» ASSIGNMENT
Search the material below for "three" and copy every line where it occurs.

[Start of section]

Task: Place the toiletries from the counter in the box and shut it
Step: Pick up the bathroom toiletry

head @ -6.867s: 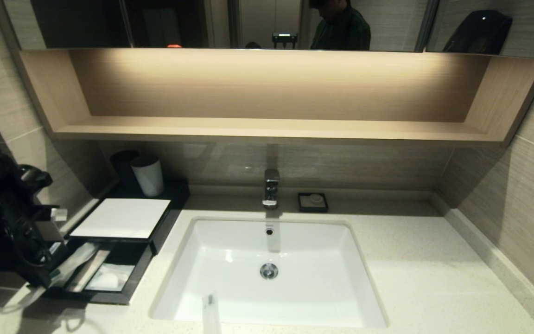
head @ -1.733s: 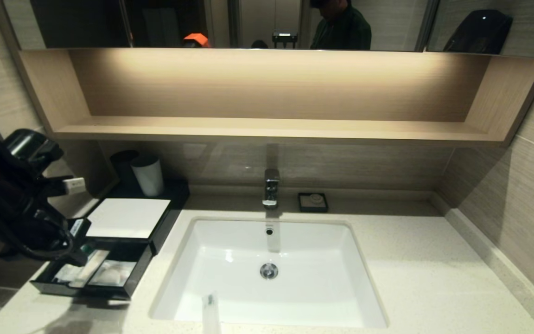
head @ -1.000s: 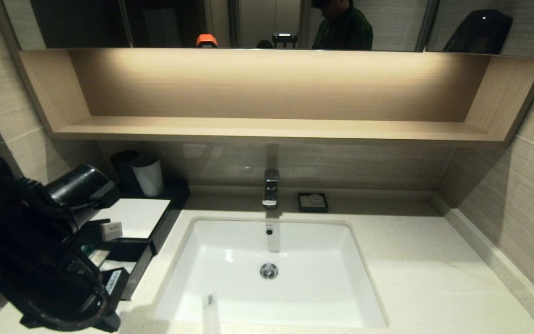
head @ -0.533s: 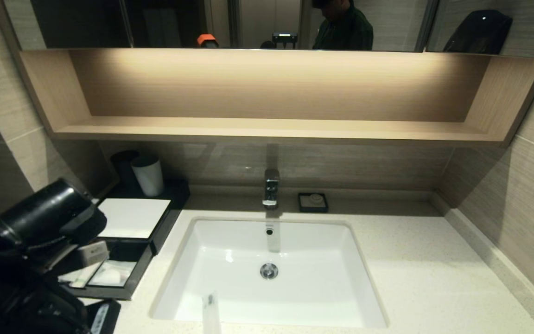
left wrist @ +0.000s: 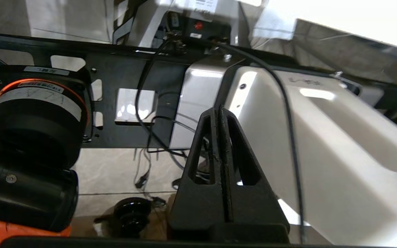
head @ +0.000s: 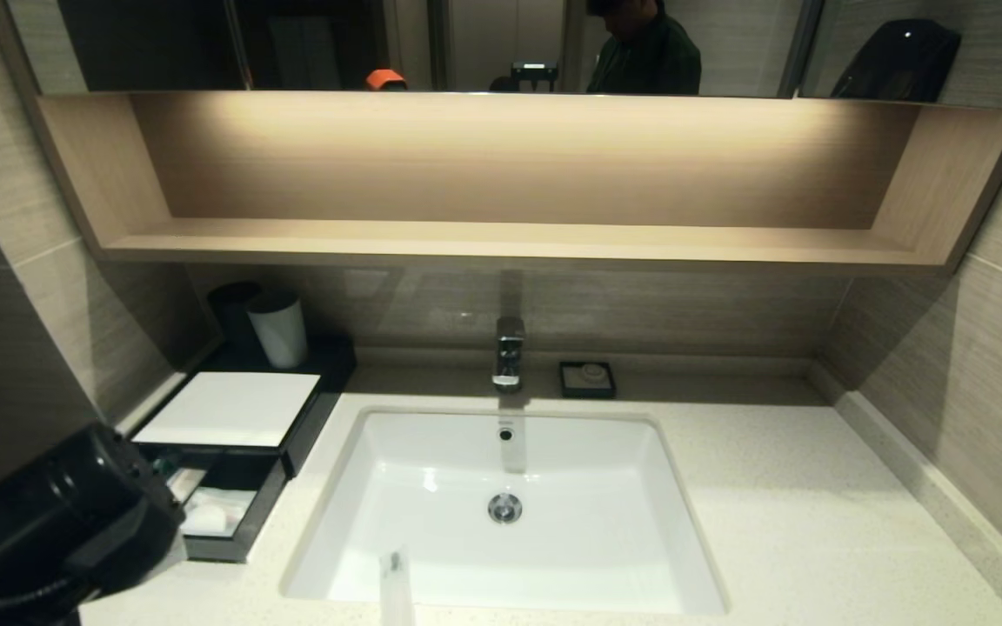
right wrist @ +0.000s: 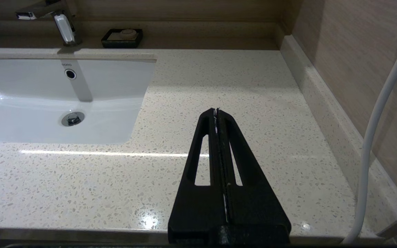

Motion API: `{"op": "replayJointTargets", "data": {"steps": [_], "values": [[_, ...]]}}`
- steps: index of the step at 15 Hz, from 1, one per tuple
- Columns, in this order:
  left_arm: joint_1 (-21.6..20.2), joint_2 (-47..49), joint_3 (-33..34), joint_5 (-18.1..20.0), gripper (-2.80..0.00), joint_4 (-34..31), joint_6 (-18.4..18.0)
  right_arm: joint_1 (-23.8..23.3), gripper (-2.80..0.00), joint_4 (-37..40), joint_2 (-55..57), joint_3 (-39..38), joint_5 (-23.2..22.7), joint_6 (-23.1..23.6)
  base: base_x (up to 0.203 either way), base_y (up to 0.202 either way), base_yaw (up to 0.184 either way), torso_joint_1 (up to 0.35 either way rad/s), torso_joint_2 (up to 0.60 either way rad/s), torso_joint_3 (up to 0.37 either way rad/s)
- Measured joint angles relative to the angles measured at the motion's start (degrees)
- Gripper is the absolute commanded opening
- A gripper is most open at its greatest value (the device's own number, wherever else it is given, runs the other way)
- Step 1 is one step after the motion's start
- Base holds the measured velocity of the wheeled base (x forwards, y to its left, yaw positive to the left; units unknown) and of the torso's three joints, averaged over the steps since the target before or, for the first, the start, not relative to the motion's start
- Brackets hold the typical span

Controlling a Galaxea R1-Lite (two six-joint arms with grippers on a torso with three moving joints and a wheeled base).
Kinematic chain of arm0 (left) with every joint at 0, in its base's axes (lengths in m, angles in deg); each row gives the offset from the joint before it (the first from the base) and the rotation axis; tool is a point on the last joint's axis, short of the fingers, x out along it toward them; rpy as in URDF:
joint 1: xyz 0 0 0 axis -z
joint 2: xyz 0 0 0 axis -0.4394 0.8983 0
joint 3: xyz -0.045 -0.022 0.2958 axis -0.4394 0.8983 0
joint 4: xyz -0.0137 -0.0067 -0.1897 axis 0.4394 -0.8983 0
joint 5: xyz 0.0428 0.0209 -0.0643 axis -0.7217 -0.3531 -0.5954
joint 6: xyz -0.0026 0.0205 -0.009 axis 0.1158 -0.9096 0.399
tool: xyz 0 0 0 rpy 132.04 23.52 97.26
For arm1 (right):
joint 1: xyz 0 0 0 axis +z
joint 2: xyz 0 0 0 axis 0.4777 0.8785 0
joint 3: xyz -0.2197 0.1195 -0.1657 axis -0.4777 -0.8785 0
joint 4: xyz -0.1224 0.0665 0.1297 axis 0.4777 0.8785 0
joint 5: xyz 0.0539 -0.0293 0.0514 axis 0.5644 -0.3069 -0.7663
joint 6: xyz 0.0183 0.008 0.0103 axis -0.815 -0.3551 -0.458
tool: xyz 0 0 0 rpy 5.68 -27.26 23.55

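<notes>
- The low black rectangular box with a flat white top panel [head: 227, 409] sits at the left rear of the pale beige speckled stone tabletop [head: 779, 522], just beside the white rectangular basin [head: 505, 513].
- Its front drawer [head: 231, 513] stands pulled out towards the tabletop's front edge.
- Inside the drawer lie clear-plastic-wrapped toiletry packets: a square one holding a white round item [head: 210, 515], and a narrow pale one [head: 181, 483] beside it, partly hidden by the arm.
- The black left arm [head: 49, 522] fills the lower left corner of the head view, in front of the drawer.
- The left tool [left wrist: 220, 113] has its black fingers pressed together with nothing between them; its wrist view shows the robot's own body and the floor.
- The right tool [right wrist: 216, 112] hangs above bare tabletop to the right of the basin, fingers pressed together and empty.
- A white cup [head: 277, 328] and a black cup [head: 231, 313] stand behind the box.
</notes>
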Motion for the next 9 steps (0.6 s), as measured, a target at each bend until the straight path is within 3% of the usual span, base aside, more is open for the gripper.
{"op": "replayJointTargets", "data": {"steps": [6,9], "values": [[2.64,1.16,3.96,-0.11,-2.80,4.10,1.01,0.00,-2.80,-0.01,0.00,0.00,0.00,-0.02,0.000,0.000,0.000,0.000,0.00,0.000],[5.23,3.24,3.11,-2.15,-2.80,3.56,5.30,0.00,-2.80,0.00,0.00,0.00,0.00,0.00,0.000,0.000,0.000,0.000,0.00,0.000]]}}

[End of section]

» PROBLEM SOLUTION
- Base holds the measured velocity of the wheeled base (x forwards, y to its left, yaw positive to the left; units unknown) and of the torso's three joints, averaged over the steps since the target before or, for the first, the start, not relative to the motion's start
Controlling a Galaxea R1-Lite (two six-joint arms with grippers on a torso with three moving joints and a wheeled base).

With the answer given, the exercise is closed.